■ **Exercise details**
Restate the data word for word. Leave the pictures out.

■ **Data excerpt**
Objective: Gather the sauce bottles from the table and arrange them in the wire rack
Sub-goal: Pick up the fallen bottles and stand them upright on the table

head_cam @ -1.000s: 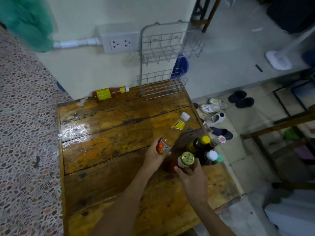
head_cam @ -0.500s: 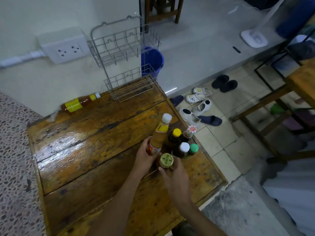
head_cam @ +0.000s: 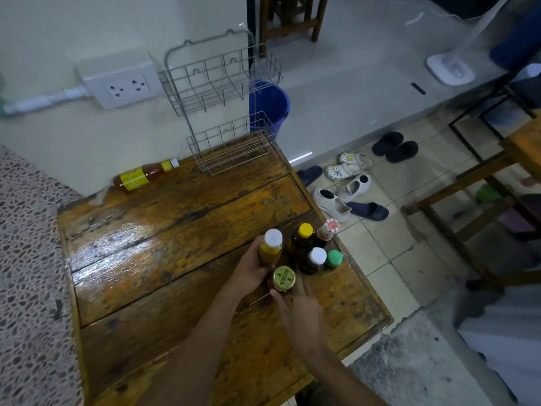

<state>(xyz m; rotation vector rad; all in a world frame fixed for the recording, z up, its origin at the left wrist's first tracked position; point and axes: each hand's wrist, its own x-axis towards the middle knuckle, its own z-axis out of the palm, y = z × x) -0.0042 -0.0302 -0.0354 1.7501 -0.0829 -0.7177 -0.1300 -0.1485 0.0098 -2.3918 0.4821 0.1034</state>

■ **Reply to the exercise**
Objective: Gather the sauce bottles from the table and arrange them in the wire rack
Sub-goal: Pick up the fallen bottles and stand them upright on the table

head_cam @ -1.000s: 
head_cam @ -0.500s: 
head_cam @ +0.000s: 

<state>(xyz m; rotation vector rad; all in a world frame fixed for the recording, z up, its origin at the left wrist's first tracked position; point and axes: each hand's wrist, its own x-axis towards the middle knuckle, its own z-axis out of the palm, y = z × x) -0.0042 -0.0302 -0.0354 1.7501 -0.0829 -0.7177 -0.1300 -0.1485 0.0098 -2.3918 0.4821 0.1034</state>

That concludes the answer.